[Source records]
****************************************
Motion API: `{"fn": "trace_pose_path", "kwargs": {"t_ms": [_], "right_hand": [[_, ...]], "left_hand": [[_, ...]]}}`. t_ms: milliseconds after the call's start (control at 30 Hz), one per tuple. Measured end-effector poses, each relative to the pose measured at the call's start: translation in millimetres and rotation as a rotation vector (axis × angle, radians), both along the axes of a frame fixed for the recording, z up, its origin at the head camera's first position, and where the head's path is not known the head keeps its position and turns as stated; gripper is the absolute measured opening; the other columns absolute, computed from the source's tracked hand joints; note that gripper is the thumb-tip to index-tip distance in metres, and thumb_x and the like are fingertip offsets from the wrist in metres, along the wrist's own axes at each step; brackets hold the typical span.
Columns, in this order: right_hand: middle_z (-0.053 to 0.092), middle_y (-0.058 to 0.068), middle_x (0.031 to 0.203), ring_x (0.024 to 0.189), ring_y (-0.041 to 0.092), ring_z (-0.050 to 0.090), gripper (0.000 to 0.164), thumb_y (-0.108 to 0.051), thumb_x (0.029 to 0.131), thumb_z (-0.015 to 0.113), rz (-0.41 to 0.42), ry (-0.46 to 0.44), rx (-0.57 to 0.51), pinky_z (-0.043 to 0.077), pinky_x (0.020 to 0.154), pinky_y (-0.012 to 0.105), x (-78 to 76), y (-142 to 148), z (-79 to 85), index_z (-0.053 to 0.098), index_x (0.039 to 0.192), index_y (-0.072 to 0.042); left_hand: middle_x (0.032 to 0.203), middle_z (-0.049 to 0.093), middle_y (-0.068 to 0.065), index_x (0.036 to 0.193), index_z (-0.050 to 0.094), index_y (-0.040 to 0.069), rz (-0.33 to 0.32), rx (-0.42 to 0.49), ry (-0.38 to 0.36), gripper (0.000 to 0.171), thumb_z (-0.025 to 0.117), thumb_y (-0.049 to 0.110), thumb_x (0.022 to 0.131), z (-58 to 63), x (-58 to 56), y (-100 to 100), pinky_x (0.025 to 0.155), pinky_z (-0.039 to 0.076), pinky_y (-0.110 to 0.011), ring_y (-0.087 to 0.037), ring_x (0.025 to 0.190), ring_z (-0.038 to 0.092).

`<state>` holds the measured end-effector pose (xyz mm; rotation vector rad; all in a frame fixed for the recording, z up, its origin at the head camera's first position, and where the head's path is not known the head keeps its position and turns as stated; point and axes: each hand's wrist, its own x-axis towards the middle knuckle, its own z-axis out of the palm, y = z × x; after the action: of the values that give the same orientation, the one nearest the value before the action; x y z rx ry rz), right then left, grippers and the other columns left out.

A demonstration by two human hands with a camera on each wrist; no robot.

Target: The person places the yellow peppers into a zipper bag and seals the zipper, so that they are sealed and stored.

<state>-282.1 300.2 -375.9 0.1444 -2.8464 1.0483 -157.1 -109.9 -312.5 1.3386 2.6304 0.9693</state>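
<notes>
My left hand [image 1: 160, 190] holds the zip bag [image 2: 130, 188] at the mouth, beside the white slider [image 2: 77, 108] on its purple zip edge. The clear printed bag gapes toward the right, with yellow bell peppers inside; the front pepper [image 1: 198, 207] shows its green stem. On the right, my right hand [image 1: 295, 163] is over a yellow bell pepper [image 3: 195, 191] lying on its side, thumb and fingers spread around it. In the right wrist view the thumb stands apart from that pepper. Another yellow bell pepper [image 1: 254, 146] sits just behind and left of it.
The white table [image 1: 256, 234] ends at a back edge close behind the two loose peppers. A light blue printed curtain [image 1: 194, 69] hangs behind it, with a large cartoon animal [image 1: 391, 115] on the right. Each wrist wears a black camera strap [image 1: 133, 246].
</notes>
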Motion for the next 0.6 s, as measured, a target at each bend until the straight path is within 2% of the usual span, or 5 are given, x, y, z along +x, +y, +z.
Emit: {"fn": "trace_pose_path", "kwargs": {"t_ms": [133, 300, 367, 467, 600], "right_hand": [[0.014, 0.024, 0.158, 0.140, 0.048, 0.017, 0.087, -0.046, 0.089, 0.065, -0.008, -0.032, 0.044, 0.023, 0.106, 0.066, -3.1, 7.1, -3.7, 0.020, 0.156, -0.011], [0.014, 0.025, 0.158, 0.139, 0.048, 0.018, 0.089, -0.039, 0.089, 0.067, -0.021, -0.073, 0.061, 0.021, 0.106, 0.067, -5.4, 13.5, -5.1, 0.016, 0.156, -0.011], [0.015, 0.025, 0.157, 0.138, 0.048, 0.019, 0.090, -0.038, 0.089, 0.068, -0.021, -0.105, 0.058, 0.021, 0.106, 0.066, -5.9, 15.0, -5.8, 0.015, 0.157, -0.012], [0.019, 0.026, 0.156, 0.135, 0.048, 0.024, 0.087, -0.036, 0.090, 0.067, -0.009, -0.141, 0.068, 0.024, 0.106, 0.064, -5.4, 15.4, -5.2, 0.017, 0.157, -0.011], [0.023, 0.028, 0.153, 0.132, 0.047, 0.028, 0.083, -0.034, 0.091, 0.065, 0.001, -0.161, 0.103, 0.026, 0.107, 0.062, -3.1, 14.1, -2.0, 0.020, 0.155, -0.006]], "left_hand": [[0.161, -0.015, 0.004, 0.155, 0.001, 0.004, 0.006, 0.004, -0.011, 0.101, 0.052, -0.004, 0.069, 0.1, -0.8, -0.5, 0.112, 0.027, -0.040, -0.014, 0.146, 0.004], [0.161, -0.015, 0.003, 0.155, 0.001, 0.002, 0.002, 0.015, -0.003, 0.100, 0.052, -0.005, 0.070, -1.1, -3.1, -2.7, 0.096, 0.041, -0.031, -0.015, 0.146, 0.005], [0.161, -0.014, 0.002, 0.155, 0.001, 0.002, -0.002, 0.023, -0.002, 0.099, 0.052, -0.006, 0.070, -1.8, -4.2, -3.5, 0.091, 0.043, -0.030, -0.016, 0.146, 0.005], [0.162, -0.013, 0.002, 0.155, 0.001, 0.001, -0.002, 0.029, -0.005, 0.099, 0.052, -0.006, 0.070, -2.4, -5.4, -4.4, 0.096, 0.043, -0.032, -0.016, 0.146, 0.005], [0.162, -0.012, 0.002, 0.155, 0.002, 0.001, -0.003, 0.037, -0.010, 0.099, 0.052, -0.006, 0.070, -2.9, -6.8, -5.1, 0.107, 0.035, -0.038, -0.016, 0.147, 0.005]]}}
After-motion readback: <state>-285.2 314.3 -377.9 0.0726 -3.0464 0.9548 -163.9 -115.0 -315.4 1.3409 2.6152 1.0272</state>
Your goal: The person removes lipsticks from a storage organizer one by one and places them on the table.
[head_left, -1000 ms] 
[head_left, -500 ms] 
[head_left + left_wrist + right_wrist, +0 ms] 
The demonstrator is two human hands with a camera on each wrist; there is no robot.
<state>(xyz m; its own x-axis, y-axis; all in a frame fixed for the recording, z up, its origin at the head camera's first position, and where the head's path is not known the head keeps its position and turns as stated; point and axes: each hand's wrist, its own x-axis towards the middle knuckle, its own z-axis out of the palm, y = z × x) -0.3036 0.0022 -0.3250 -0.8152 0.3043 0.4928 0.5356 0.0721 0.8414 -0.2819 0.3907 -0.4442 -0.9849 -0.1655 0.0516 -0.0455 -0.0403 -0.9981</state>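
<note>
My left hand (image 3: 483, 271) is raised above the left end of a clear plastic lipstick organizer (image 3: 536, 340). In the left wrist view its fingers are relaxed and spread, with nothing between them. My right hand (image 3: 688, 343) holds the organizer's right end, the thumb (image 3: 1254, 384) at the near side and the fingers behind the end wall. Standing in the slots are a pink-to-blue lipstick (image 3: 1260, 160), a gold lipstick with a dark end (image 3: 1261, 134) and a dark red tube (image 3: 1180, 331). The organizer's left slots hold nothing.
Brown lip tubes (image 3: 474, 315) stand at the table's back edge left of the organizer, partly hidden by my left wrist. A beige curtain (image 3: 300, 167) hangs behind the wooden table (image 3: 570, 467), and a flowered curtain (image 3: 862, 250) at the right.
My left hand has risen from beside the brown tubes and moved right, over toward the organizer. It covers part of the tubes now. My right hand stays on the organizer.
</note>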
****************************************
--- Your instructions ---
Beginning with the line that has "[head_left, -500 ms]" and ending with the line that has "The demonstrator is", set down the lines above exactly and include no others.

--- Response ---
[head_left, -500 ms] 
[head_left + left_wrist + right_wrist, +0 ms] 
The demonstrator is two human hands with a camera on each wrist; there is no robot.

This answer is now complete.